MidCoast Councillor Peter Epov, who had the foresight back in back in June, to put forward the Motion that Council develop a Climate Change Policy and an Climate Action Plan, which was adopted, says,
” I wanted to move the Climate Change motion much earlier, the warning signals that we were heading for a natural catastrophe have been flashing for some time but the politics within our Council were such that it would not have gone through. From the experience of this unprecedented event, it is clear that our communities spread across 10,000 square kilometres are in imminent danger. We now need to move swiftly, to learn from this experience, and be prepared for what is to follow.
Perhaps what we need is Council to convene a local Climate Summit which would include a Natural Disaster component focused on community safety. We need to involve all the relevant key stakeholders such as all the official agencies and authorities, medical resources, the farmers, industry, business and residents.”
Our local rainforests are dry enough to burn. Eucalypts are falling down after the fire as they have burnt right down into their roots…that’s how dry they are. The drought is severe. The last big drought here in 1994 was, no surprise, associated with record bush fires.
World Heritage rainforests are burning in a once in a millennium event. In Tasmania. Thousand year plus old trees and peat, which takes over a thousand years to accumulate, has burned to ash.
So we could well have expected and prepared for what we’re currently experiencing.
Toss in arsonists and psychos and fools plus dry lightning. And it’s not a pretty picture.
The threshold has been crossed. Climate Change was always coming. It’s here. And we’d better prepare for a very different future. Not in the next year or so, not in 2020, but NOW. In our own backyard.

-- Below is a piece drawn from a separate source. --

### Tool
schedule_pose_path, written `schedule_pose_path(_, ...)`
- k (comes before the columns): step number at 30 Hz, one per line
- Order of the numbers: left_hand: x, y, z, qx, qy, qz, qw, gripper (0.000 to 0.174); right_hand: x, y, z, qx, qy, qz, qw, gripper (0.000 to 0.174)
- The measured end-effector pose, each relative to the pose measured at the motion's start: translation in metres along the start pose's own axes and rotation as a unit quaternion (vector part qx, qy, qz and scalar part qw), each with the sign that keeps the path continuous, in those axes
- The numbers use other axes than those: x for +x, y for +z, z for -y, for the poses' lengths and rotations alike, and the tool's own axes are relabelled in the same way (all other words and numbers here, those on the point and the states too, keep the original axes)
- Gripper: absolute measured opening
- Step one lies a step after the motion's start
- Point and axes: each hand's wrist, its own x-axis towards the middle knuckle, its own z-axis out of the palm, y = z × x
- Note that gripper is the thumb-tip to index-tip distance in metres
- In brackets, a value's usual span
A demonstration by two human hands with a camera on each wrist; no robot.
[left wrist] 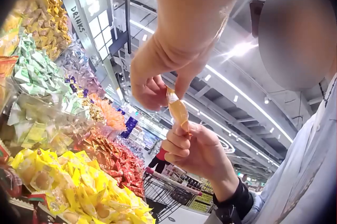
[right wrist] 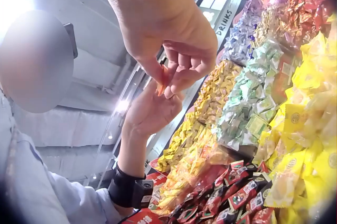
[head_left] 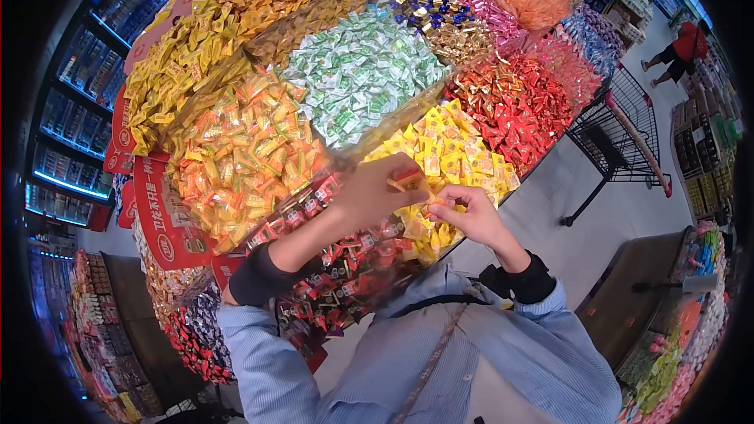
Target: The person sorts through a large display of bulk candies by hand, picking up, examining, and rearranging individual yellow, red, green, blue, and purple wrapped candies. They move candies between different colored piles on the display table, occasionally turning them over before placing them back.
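An orange-wrapped candy (left wrist: 178,111) is held up between both hands over the yellow packets (head_left: 449,145). The left hand (head_left: 375,188) pinches one end of its wrapper between thumb and fingers. At the other end, the right hand (head_left: 473,213) pinches the wrapper, its remaining fingers curled. In the right wrist view the wrapper (right wrist: 162,80) looks narrow and stretched between the right hand (right wrist: 176,50) and the left hand (right wrist: 152,111) behind it.
Piles of green-white (head_left: 365,71), orange (head_left: 243,149), red (head_left: 518,102) and dark red candies (head_left: 345,267) surround the hands. A shopping cart (head_left: 616,137) stands at the right, with another person (head_left: 685,49) beyond it. Drink shelves (head_left: 86,86) line the left.
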Motion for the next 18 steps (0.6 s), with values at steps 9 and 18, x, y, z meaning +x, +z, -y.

I have never seen a koala in the wild till last Wednesday night when I stopped my car on Possum Brush Road to observe two blokes putting a badly burnt old male koala in the front seat of their four wheel drive.
Alex and his brother from Gloucester were out with their swags and a large water tanker helping people defend their properties when they spotted the old koala on the side of the road…
I think the headlights and burnt bush at night made his eyes seem far more sad, and he looked like he was just saying, “Shoot me, I’m finished…”
My first koala that I have ever seen in the wild, died Thursday morning.
Cam Jennings. 104.7FM (2Bob Radio.) Taree.